Вот таким истинно русским писателем оказался космополит Владимир Набоков. Вот от кого мы отказывались, не замечая его все эти годы...
От писателя, который, говоря словами Л. Н. Толстого, остался навсегда в душе “самым сильным и дорогим воспоминанием и олицетворением всего русского, доброго и круглого”.
Но при всем при этом, какой он, писатель, в романе “Защита Лужина”? Пессимист? Ведь главный герой его, гениальный шахматист, все-таки уходит из жизни, не смирившись с нею, туда, куда нет доступа обыденной “нормальности”. Не спас он своего внутреннего мира от тяжелой и жестокой неподвижности мира внешнего; не хватило у него воли и на воплощение идеи “зеленой палочки”... Еще бы, столько всего накатило: школа, Валентинов, жена, так любившая его, - и вот - раздавлен, сломлен?
“После многих усилий он оказался в странном и мучительном положении: одна нога висела снаружи, где была другая - неизвестно, а тело никак не хотело протиснуться. Рубашка на плече порвалась, все лицо было мокрое. Уцепившись рукой за что-то вверху, он боком полез в пройму окна. Теперь обе ноги висели наружу, и надо было только отпустить, то, за что он держался, - и спасен. Прежде чем отпустить, он глянул вниз. Там шло какое-то торопливое подготовление: собирались, выравнивались отражения окон, вся бездна распадалась на бледные и темные квадраты, и в тот миг, что хлынул в рот стремительный ледяной воздух, он увидел, какая именно вечность угодливо и неумолимо раскинулась перед ним...”
Но есть же в этом абзаце слова, которые расстраивают пессимистическое впечатление. Вот они: “надо было только отпустить, то, за что он держался, - и спасен”.
А за что ее держался Лужин? Не надо забывать о набоковской иносказательности: уж не за физиологическую ли жизнь, которая постоянно напоминала о себе, вынуждая есть, пить, спасть?..
В. Набоков категоричен: жизнь оправдана только тогда, когда человек может свободно, беспрепятственно развивать свои духовные возможности...
Мы можем зримо представить себе, как неуклюже летит из окна вниз, к “бледным и темным квадратам” города, человек, на чью духовность постоянно покушался этот внешний мир... И эти геометрически правильные фигуры - улицы, площади, дома - поглотят его, так как нет в них души и романтической непредсказуемости, они всего лишь правильные фигуры, как и вся обыденная жизнь.
И все же Лужин “спасен”. Ведь недаром роману дано название “Защита Лужина”. Его смысл - не в том, что герой в шахматной партии не успел найти защиту против атаки итальянца Турати... Он нашел защиту от всей этой жизни, навсегда отказавшись есть, пить, дышать... Лучший ли это его ход?
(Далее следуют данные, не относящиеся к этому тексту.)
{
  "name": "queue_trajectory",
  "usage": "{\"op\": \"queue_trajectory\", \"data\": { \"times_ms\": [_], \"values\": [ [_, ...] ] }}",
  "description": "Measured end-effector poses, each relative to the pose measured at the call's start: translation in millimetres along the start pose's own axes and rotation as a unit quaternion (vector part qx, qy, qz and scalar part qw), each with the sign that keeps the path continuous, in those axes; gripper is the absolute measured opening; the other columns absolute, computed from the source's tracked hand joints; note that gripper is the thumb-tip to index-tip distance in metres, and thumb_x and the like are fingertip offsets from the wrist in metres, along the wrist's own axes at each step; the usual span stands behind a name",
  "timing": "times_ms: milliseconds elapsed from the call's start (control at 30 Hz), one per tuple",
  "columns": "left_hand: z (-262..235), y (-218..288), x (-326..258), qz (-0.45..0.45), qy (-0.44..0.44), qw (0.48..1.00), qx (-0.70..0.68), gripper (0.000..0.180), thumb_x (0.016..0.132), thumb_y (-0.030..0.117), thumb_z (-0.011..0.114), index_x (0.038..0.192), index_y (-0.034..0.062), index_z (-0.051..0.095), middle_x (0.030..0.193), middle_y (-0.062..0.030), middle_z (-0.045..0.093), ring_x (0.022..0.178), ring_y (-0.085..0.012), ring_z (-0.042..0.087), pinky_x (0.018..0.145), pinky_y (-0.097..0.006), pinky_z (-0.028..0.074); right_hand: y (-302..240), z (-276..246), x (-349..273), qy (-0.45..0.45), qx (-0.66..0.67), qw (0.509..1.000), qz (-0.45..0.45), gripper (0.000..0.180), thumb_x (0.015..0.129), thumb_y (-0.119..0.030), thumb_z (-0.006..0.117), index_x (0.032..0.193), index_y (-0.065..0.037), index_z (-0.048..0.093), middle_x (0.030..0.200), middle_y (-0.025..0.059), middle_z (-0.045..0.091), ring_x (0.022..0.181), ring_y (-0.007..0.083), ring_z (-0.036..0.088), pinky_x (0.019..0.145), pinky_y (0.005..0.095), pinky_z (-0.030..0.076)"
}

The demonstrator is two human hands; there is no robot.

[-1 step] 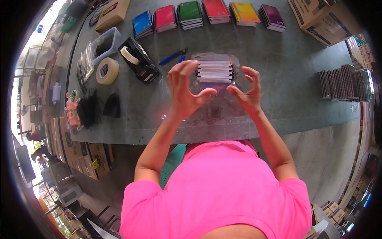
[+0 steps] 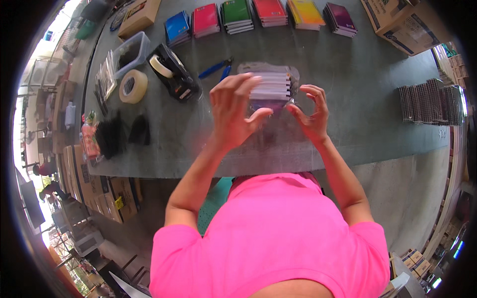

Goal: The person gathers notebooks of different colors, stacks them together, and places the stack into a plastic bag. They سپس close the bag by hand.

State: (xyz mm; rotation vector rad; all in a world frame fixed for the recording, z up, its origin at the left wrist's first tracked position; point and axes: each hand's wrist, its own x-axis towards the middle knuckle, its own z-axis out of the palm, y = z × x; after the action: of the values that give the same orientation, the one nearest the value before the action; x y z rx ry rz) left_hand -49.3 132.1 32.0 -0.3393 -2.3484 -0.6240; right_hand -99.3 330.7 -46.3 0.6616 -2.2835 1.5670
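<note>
In front of me lies a stack of small notebooks in a clear plastic bag, white page edges up and a purple cover at its near side. My left hand reaches over the stack's left end. Its fingers rest on or just above the page edges, with the thumb stretched apart along the near side. Around the right end curves my right hand, thumb at the bag's near corner and fingers apart from it. Neither hand is closed round the stack. Blue-handled pliers lie just beyond my left hand.
Stacks of coloured notebooks line the far side. A black tape dispenser, a tape roll and a clear plastic tub stand at left. To the right are a cardboard box and piled dark spiral-bound pads.
My left fingers have moved right, further over the page edges of the bagged stack. My right hand has shifted slightly right, its fingertips a little lower.
</note>
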Motion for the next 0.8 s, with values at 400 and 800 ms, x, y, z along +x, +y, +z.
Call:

Лучший, если человек, как игрок-шахматист, оказался вдруг в цугцванге и после хода белых у черных не остается перспективы в игре.
Может быть, этим Лужин отрекся от людей, создавших цивилизацию, в которой не нашлось места незаурядной индивидуальности, даровитой душе одного-единственного человека.
*Цугцванг – (Zugzwang – нем.) – положение в шахматах, в котором одна из сторон оказывается вынужденной сделать невыгодный (проигрывающий) очередной ход.